▸ Exercise prompt
In the entries below, find the line with "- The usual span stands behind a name" and the line with "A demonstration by"; give again those lines and every line between them, exactly.

--- START ---

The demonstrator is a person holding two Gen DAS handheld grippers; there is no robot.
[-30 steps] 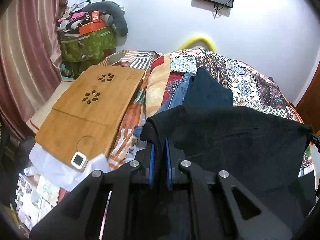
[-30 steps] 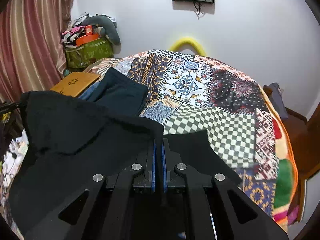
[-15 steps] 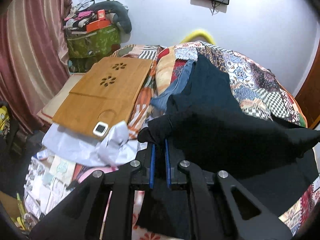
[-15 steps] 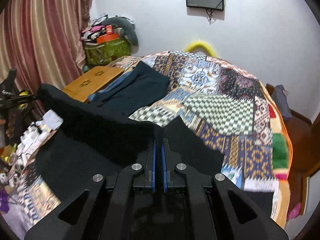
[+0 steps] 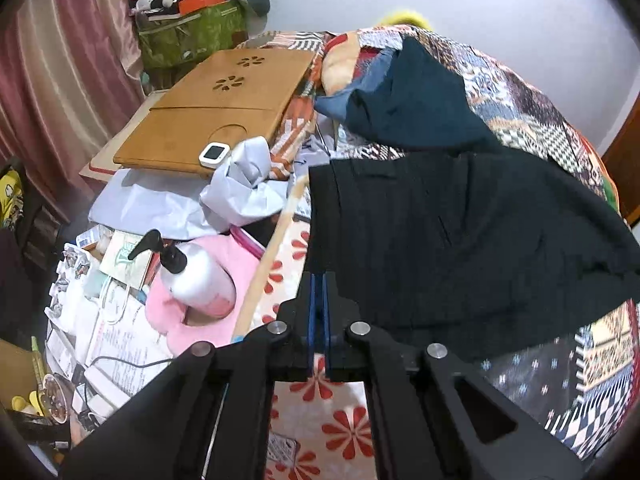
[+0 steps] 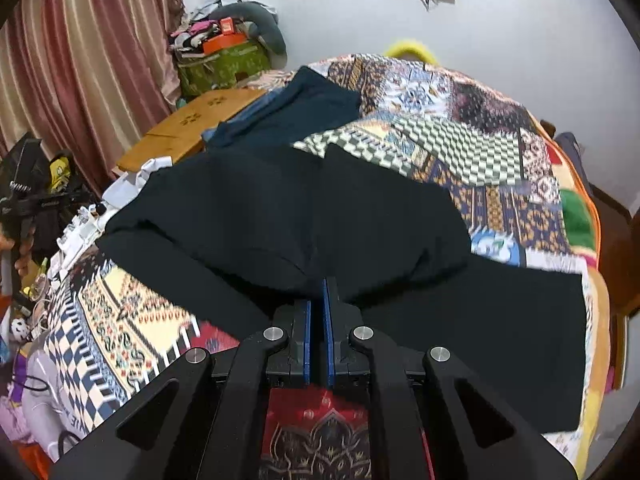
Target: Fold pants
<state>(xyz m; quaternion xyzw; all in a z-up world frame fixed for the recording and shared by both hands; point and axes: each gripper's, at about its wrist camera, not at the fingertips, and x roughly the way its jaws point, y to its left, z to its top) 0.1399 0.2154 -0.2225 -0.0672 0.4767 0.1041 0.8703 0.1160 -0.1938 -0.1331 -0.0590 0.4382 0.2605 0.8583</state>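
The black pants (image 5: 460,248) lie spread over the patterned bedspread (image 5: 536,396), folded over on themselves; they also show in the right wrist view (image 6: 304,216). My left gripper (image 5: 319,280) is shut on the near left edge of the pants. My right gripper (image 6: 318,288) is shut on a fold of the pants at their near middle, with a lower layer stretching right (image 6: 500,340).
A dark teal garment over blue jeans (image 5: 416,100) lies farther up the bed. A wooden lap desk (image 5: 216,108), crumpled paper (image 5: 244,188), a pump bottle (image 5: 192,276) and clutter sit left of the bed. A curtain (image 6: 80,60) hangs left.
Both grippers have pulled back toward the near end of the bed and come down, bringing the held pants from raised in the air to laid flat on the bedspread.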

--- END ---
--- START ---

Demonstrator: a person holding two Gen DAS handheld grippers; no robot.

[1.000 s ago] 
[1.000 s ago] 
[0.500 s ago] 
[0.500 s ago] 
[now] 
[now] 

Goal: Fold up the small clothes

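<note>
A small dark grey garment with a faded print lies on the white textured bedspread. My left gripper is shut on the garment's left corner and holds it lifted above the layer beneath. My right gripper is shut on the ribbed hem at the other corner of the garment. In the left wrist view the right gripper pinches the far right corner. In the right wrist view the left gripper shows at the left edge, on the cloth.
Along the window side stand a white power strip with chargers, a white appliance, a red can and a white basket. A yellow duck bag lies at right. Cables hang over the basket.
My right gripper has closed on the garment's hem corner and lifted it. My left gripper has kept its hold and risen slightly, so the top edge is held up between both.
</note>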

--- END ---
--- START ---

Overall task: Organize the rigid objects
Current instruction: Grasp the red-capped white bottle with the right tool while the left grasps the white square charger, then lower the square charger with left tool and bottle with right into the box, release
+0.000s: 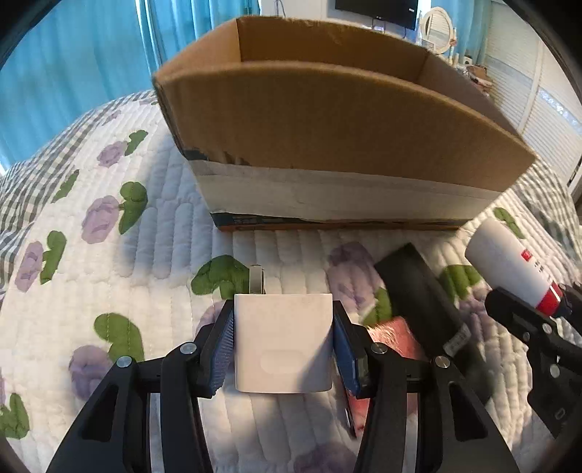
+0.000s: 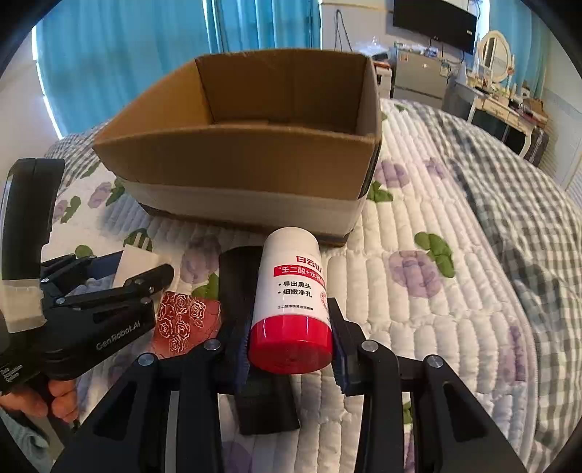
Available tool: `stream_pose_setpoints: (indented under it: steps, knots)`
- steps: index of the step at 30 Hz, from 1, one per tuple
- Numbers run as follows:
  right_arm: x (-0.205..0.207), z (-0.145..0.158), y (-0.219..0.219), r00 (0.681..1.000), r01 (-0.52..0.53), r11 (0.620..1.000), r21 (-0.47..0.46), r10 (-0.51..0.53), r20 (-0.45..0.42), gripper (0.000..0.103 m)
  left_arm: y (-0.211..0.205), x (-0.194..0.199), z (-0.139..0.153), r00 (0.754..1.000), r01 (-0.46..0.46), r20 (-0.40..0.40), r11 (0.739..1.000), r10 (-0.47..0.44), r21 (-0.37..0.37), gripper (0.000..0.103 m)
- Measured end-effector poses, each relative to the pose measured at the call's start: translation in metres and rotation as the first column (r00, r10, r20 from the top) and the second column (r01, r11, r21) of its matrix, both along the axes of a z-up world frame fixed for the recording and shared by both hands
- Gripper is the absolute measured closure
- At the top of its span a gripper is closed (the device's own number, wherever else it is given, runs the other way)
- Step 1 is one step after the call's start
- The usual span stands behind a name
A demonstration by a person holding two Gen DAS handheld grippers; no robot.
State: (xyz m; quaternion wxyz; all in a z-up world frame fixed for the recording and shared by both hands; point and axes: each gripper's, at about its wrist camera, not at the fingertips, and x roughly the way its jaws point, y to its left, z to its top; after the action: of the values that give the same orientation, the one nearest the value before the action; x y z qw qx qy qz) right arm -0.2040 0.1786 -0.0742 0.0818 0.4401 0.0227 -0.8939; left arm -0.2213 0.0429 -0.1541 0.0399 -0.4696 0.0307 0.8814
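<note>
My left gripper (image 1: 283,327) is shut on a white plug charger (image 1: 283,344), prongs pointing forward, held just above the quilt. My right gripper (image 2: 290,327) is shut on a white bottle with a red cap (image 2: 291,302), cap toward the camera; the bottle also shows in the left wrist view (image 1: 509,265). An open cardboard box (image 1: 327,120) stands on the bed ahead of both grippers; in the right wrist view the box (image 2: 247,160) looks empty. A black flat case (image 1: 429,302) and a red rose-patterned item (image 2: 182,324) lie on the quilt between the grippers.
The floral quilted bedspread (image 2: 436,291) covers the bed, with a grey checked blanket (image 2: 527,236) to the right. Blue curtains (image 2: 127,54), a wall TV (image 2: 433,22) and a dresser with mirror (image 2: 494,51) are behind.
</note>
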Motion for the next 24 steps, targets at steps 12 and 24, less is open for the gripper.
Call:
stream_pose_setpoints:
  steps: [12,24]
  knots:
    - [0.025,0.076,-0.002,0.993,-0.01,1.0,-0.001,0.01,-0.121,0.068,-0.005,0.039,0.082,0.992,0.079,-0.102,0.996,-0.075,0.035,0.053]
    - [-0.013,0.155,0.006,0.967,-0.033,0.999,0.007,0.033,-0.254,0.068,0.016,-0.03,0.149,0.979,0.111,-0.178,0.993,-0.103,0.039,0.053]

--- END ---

▸ Written answer
- The usual span stands behind a name
A demonstration by a person holding two Gen DAS handheld grippers; no robot.

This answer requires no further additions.